Christian Wedding Traditions

Preparatory Course:

Christians planning to get married will usually attend a meeting with their vicar to ensure they’re prepared for the commitment marriage entails. Paperwork is filled in, baptism certificates are produced and an oath is made on the Bible. This is a nice way for the vicar to get to know the couple he is marrying.

Bridal Shower:

Although not a traditional ritual in the religious sense, many Christian brides will celebrate their upcoming wedding and the end of their single life with a party for the female members of the bridal party, which can include some risqué games.

Bachelor’s Party:

Again, not a religious ritual, but traditional nonetheless, the groom will celebrate with the male members of the bridal party and enjoy his last big party as a single man, often with a lot of drink.

Rehearsal Dinner:

This is a chance for the whole wedding party and the families of both bride and groom to gather ahead of the wedding for a meal.

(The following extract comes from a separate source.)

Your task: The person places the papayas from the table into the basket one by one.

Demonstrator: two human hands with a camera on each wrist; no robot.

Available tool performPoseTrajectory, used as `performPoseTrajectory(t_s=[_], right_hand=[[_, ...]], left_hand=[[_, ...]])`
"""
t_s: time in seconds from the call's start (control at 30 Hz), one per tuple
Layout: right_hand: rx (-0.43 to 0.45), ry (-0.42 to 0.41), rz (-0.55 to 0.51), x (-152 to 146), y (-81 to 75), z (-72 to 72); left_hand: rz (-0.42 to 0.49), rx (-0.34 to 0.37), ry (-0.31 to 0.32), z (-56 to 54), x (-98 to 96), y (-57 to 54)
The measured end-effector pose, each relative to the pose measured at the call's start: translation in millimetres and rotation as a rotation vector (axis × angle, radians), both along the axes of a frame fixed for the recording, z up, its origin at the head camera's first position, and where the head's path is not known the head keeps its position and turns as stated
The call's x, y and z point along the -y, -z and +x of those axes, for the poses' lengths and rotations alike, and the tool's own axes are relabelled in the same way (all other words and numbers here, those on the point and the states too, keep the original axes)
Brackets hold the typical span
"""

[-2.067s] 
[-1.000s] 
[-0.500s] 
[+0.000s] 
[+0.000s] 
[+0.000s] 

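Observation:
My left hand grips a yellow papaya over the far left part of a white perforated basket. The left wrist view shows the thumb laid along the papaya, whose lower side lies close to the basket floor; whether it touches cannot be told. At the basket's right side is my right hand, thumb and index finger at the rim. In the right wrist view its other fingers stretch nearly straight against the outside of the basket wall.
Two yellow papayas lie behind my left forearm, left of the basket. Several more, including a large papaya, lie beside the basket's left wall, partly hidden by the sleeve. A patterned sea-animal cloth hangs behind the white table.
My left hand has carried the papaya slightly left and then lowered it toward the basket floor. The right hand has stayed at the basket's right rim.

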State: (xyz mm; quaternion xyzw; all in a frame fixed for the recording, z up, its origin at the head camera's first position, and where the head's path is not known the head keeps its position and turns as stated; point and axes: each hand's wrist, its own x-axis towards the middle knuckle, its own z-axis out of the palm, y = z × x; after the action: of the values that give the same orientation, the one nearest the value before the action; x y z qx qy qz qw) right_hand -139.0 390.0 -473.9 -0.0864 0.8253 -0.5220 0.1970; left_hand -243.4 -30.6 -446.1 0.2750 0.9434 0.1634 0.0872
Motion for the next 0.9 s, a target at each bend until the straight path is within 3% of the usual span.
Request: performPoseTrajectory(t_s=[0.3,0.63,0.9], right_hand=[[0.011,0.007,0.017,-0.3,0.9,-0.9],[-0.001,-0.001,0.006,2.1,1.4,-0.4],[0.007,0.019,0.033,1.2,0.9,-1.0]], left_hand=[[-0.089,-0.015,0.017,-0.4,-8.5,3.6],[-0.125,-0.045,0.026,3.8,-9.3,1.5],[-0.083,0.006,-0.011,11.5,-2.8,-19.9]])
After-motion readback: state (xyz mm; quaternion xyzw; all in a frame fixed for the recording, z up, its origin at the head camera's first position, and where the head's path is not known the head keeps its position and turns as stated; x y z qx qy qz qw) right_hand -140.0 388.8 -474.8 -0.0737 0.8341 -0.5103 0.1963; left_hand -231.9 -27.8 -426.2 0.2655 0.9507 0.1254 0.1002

This is traditionally hosted by the groom’s family. The bride and groom then spend their last night apart before married life begins.

Getting to the Wedding:

The bride will get ready on the morning of her wedding with her bridesmaids and mother. She will then travel to the ceremony in a car sent for her by the groom. Once she arrives the best man greets the bride with a kiss on both cheeks and a bunch of flowers.

Wedding Mass:

The bride and her father walk down the aisle together, to where the groom is waiting. Mass begins with hymns and selected Bible passages.

Liturgy:

The bride and groom and their close relatives read out selected Bible passages.

Homily:

The homily is the speech the priest gives to the congregation about the sanctity of marriage. He can include personal touches that relate to the couple in this.

Nuptials:

These are the questions the priest asks the couple, where they agree they are marrying out of choice, and will love and honor each other. They also promise to accept children from God and to bring them up with love and care.

Solemn Promise and Vows:

The couple join hands and repeat their vows to each other in the presence of God and the church. After promises to love, honor and respect each other through good times and bad, and in sickness and in health, the couple are declared married.

Rings:

The couple exchange rings which have been blessed by the priest, with a promise of eternal love and faithfulness.

Penitential Rite:

The congregation confess their sins to God and one another.

Prayer of the Faithful:

After the penitential rite is complete, the priest blesses the just married couple so their love may grow stronger and become a blessing in itself to others. He also calls upon the lord to bless the friends, family and departed loved ones of the newlyweds.

Offertory Procession:

In this ritual, the newlywed couple make offerings of items, such as a Bible, to the lord. After the offerings are made, the couple take communion, which involves eating blessed bread and wine, which represents the body and blood of Jesus. The choir then sing offertory hymns.

Communion:

The congregation now all receive communion together, before reciting the Lord’s Prayer.

Nuptial Blessing:

The bride and groom pray to God to offer their thanks, and the priest performs a final blessing before a last prayer. Everyone joins together to bless the newlyweds, and the priest and the couple sign the marriage register. This is then sent to the registrar of marriages as proof of the wedding.

Recessional:

The bride and groom exit the church together, followed by everyone else as a recessional song is played.

Reception:

This is the only post-wedding ritual in the Christian faith. The friends and family of the couple greet the newlyweds at the wedding venue, where they shower them with confetti. A meal is enjoyed, with speeches, and the couple cut a wedding cake, which is served to their guests. There is then a first dance for the bride and groom, followed by the bride dancing with her father and the groom dancing with his mother. At the end of the night, the couple leave for their honeymoon, but not before the bride tosses her bouquet behind her. Whichever girl catches it is said to be the next to marry!